Obviously, building something like this requires a few parts. However, the parts that you need to build your own computer from scratch are actually remarkably few, and also amazingly cheap for the most part; About the only really expensive item on the list below is the breadboard, which may run you almost $50 if you get a large one (which is recommended, since setting up all these chips and their interconnecting wires requires a lot of room).
Where can I get these parts?
As you put this project together, you will need some way to hold the parts together and connect them, while keeping everything (including the wires) in place so they don't flop around. That's what the breadboard is for. Get the biggest breadboard you can find; Trust me, when you start building projects like this, you'll be glad for the extra space eventually. For this project, I recommend you put the CPU in the center, and the ROM and the VIA on either side of the CPU. This is because the ROM does not have any connections to the VIA, but the CPU has plenty of connections to both of them; This way, you will reduce how much you have to extend your wiring.

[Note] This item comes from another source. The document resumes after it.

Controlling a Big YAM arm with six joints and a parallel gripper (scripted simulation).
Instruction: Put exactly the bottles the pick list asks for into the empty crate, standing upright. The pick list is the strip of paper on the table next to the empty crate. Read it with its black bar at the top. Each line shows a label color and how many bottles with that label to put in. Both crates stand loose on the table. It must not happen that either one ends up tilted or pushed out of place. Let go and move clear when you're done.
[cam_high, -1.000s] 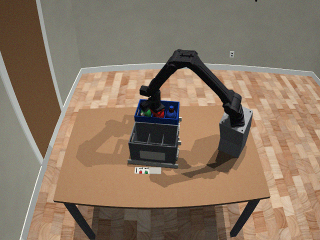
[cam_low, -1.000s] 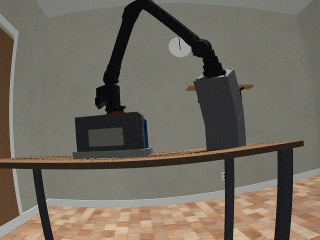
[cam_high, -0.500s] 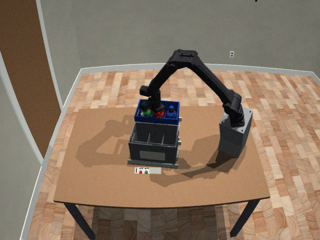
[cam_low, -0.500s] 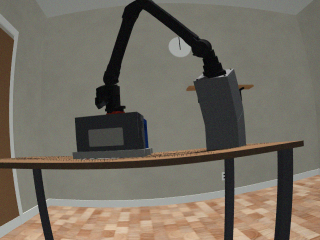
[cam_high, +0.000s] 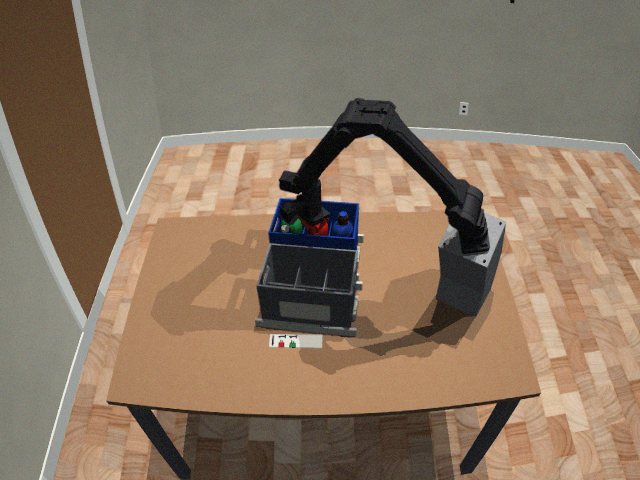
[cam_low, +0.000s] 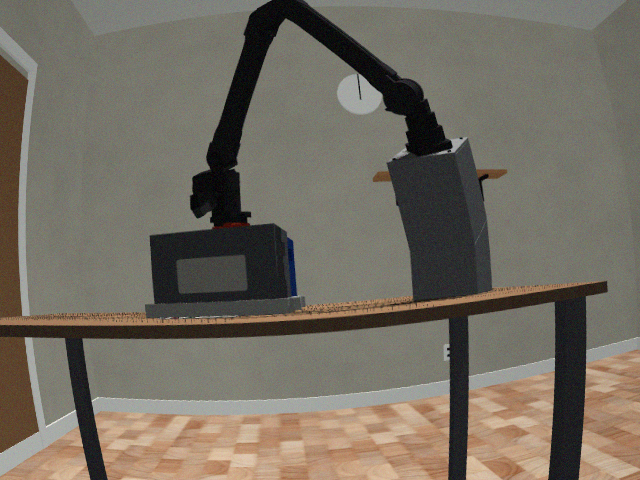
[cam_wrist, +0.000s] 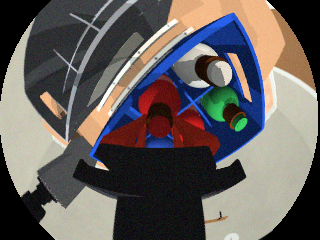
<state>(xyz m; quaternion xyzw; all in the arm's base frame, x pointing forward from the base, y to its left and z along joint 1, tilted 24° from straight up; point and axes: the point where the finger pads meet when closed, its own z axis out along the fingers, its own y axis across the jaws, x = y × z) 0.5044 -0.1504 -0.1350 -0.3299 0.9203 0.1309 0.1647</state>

The industry-standard pin-numbering scheme for DIPs is to place pin 1 in the upper-left corner, and begin moving down, until you reach the half-way pin in the lower-left corner. From there, move to the right side and move back up, ending up with the highest-numbered pin in the upper-right corner. For example, on a 40-pin chip, pin 1 is in the upper-left corner, pin 20 is in the lower-left corner, pin 21 is in the lower-right corner, and pin 40 is in the upper-right corner. Note that this requires knowing which side is "up" on the chip; Most chips are manufactured with a small orienting notch carved into one side. This notch is meant to be at the top in all pin diagrams.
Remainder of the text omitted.